Concurrently with EPA’s permitting guidance, the agency issued draft PM2.5 modeling guidance for PSD permitting. The modeling guidance states that EPA will no longer rely on the Monitoring Concentrations to exempt sources from preconstruction air quality monitoring requirements and advises states to follow the same course. With respect to SILs, the modeling guidance states that EPA will promulgate new rules and that in the interim it advises against using the SILs in the 2010 final rule. EPA recommends that permitting authorities using SILs ensure that the permitting record and applicable regulations support their use. Further, the draft modeling guidance suggests that SILs may still be used as screening values. The draft modeling guidance states that “[i]f preconstruction monitoring data shows the difference between the PM2.5 NAAQS and the measured PM2.5 background concentrations in the area is greater that the applicable SILs value from the vacated sections…, then the EPA believes it would be sufficient in most cases for permitting authorities to conclude that a source with an impact below that SILs value will not cause or contribute to a violation of the NAAQS and to forego cumulative modeling analysis for PM2.5.”

Finally, the draft modeling guidance notes that other regulations have resulted in substantial reductions in PM2.5 precursors. As a result, EPA believes that an assessment of the impacts of secondary PM2.5 “may be easily addressed through a qualitative assessment, supported by trends in available precursor data and ambient PM2.5 monitored concentrations.”

Implications for PSD permitting

The full impacts of Sierra Club v. EPA are not clear. While all applicants with pending and soon-to-filed applications must now submit monitoring data, it is not yet apparent whether such applicants will be able to rely on existing ambient monitoring data, as EPA suggests. If ambient monitoring data acceptable to a permitting authority are not available, permit applicants will be faced with substantial delays while they gather the year of required monitoring data.

EPA suggested that it will issue new regulations that incorporate some form of PM2.5 SILs, but the guidance provides little certainty in how can be implemented in the interim. As a result, permit applicants and permitting authorities will be faced with substantial uncertainties should they choose to rely upon SILs in determining the scope of the air quality impacts analysis for a source. If SILs are not employed, then modeling of cumulative air quality impacts will be required for all permit applicants.

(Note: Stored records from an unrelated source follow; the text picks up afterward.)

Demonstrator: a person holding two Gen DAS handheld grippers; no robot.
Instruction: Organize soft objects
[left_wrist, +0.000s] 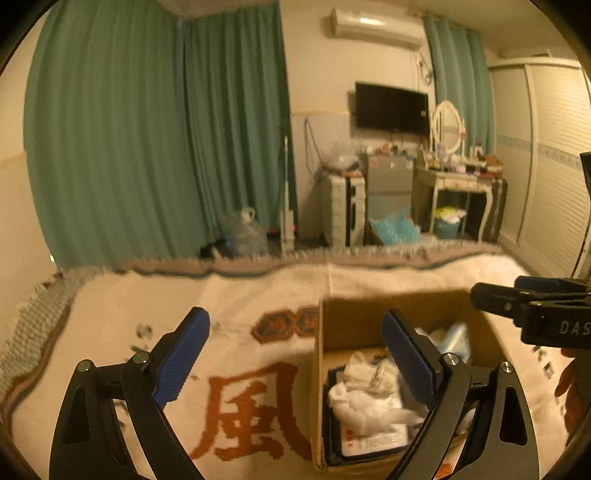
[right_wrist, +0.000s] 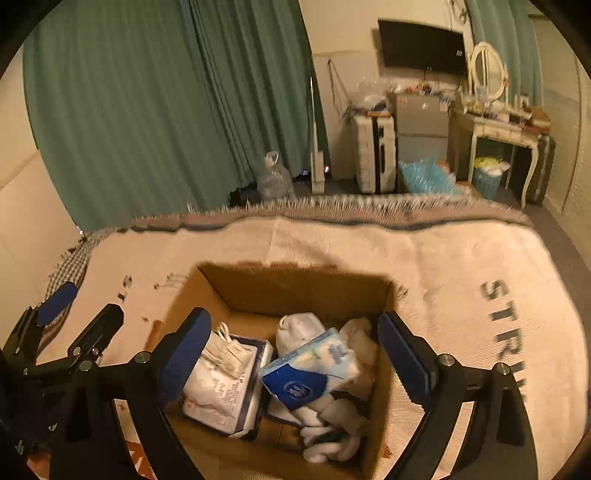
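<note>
An open cardboard box (right_wrist: 295, 284) stands on the bed and also shows in the left wrist view (left_wrist: 351, 314). Inside it lie a white packet in a plastic bag (right_wrist: 221, 384), a blue-and-white tissue pack (right_wrist: 314, 369) and white socks (right_wrist: 328, 439). My right gripper (right_wrist: 293, 332) is open and empty, hovering above the box. My left gripper (left_wrist: 295, 332) is open and empty over the blanket, its right finger above the box's left half. The right gripper's fingers (left_wrist: 491, 299) show at the right edge of the left wrist view.
The bed is covered by a cream blanket (right_wrist: 461, 266) with red and dark lettering and a fringed far edge. Beyond it are green curtains (left_wrist: 129, 147), a suitcase (left_wrist: 341, 206), a small fridge (left_wrist: 389, 195) and a dressing table (left_wrist: 458, 184).
</note>
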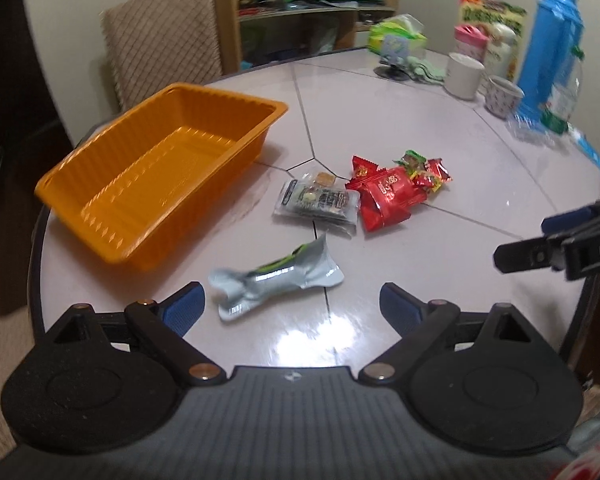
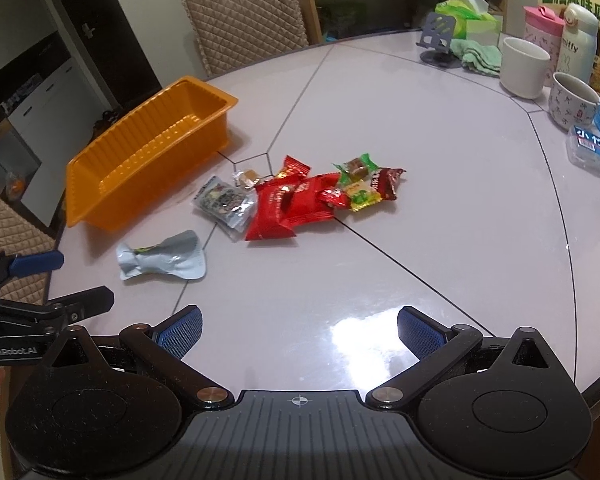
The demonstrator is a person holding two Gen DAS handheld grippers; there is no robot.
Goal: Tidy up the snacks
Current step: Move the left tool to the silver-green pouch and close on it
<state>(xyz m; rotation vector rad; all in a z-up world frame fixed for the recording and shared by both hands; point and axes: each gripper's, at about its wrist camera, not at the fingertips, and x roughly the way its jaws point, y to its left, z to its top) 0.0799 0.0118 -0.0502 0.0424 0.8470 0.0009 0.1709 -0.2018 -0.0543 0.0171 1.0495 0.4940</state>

Finally, it is interesting to note that read in light of other recent D.C. Circuit decisions, this most recent decision is part of a move by EPA away from categorical exemptions under the CAA. For example, in a 2008 opinion, the D.C. Circuit struck down EPA’s practice of exempting emissions of hazardous air pollutants during periods of startup, shutdown, and malfunction from compliance limits. In light of this 2008 decision and a 2011 petition from the Sierra Club, EPA recently issued a SIP call for portions of 36 states to remove categorical exemptions that apply to periods of startup and shutdown. Collectively, these developments suggest a tightening of the CAA enforcement regime and a move away from exemptions for relatively minor sources of emissions.

Margaret Peloso

Margaret Peloso is an associate with the firm of Vinson & Elkins LLP. Her principal areas of practice are environmental law and climate change.